Why Do We Have Leap Year?

leap year; green text

⚡ Quick summary

  • Leap years exist in order to keep the seasons from drifting in time during the calendar year. During a leap year, the calendar includes an extra day, February 29.
  • Leap years occur every 4 years except for century years that are not divisible by 400 (such as 2000).
  • The concept of a leap year was introduced by the Julian calendar in 46 BCE, which repeated February 24 every four years. .
  • The leap in leap year refers to how a calendar day figuratively “leaps” forward a day of the week during a leap year.

Even though the standard calendar year is 365 days, Earth actually takes 365 days 5 hours 48 minutes and 46 seconds to go completely around the sun. (This is called a solar year.) In order to keep the calendar cycle synchronized with the seasons, one extra day is (usually) added every four years as February 29.

Where did this practice come from? Who came up with the idea to add an extra day to the year?

What is the Julian calendar?

There’s a very long (and complicated) story behind the history of the leap year. We could start with the early Egyptians (and other ancient civilizations) and their use of intercalation, or the practice adding extra days or months to the calendar, usually done for the sake of aligning time with solar and lunar schedules.

But we’re going to fast forward for the sake of brevity and leap right into an explanation of how Julius Caesar affected timekeeping.

The Julian calendar (established by Caesar in 46 BCE) introduced the Egyptian solar calendar to the Roman world, standardized the 365-day year, and was the first attempt at using a leap year to match the calendar year to the solar year. However, this first version of a leap year was different than the one we know today: the Julian calendar didn’t have a February 29, rather February 24 was doubled (lasting 48 hours) every four years.

But this didn’t fix the problem. There were still 11 minutes and 14 seconds unaccounted for. This doesn’t sound like much, but the seasons had shifted 10 days by the 16th century. In 1582, Pope Gregory XIII created a slightly modified calendar to try to make the calendar match the solar year as closely as possible so the seasons wouldn’t shift again in the future. In order to accomplish this, the Pope’s new calendar had to have some oddly specific rules to account for all of the math going on.

What is the Gregorian calendar?

Called the Gregorian calendar, this new calendar system said that no century year (like 1900) would be a leap year except for centuries divisible by 400 (like 2000). In order to put the seasons back to where they should be, the Pope eliminated October 5 through October 14, 1582. The calendar moved directly from the fourth to the fifteenth that year to align the dates with the seasons again. It feels almost like science fiction to think that 10 full days were removed from the calendar in the year 1582. At this point, however, the extra day was still accounted for with a longer February 24 every four years.

Eventually, adding an extra day at the tail end of February evolved through custom and time—it is occasionally referred to in official records—and was recognized officially in England with the passage of the Calendar (New Style) Act 1750. February 29 became the extra day we know today.

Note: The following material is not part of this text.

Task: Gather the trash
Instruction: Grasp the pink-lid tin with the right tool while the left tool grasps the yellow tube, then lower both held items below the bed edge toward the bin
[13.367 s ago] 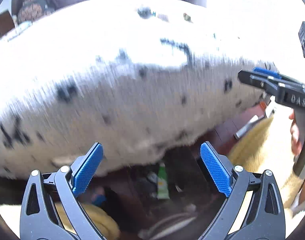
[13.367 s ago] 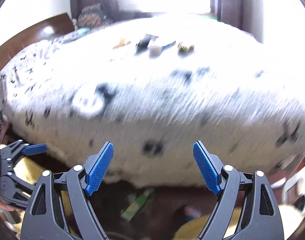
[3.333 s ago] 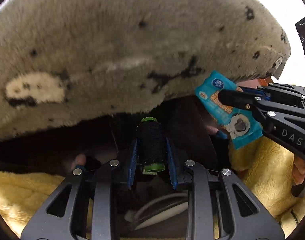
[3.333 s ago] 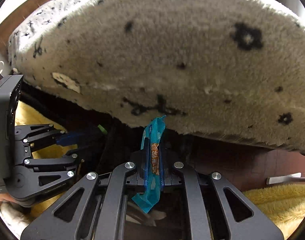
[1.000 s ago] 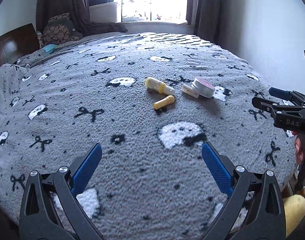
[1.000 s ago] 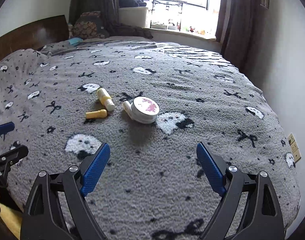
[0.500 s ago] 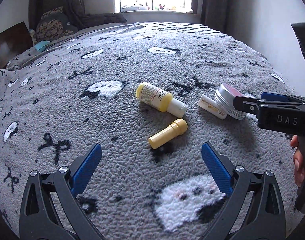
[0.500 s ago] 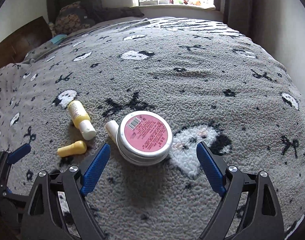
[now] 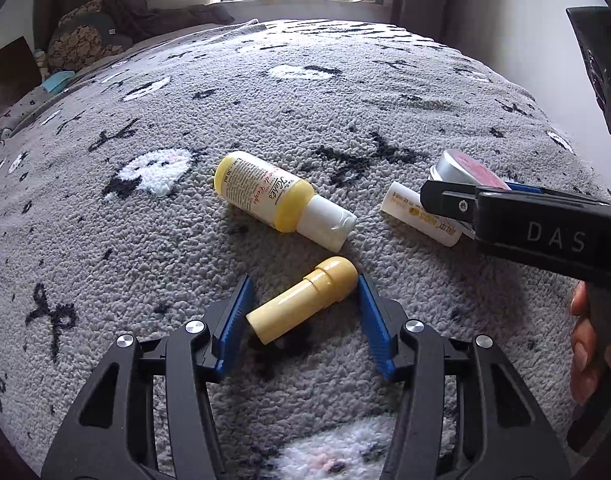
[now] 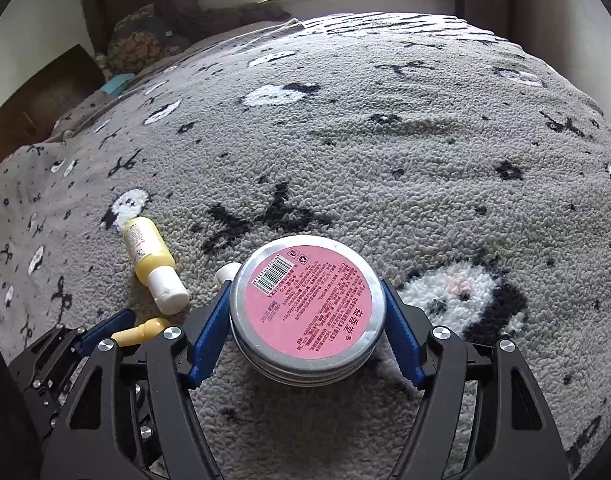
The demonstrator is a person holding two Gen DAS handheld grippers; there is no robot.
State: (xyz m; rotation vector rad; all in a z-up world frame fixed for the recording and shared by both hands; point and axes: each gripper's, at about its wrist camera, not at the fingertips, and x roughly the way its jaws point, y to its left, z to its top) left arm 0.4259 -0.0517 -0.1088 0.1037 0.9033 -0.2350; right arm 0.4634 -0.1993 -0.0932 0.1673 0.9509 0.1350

But where does the phrase leap year come from?

The earliest recorded use of the English phrase leap year comes from the late 1300s, in the form of the Middle English lepe yere, used in the context of the Julian Calendar.

The word leap in leap year refers to the figurative “leap” forward of a day that occurs during it because of the extra day. During non-leap years (known as common years), each day of the year moves forward one day of the week because a year is 52 weeks and one day long. For example, March 15 was a Tuesday in 2022 and a Wednesday in 2023. If 2024 was a common year, March 15 would be a Thursday but it “leaps” past Thursday and is a Friday instead because 2024 is a leap year.

This figurative use of leap to refer to the “leaping” of days has been recorded as early as the 10th century in Old English texts.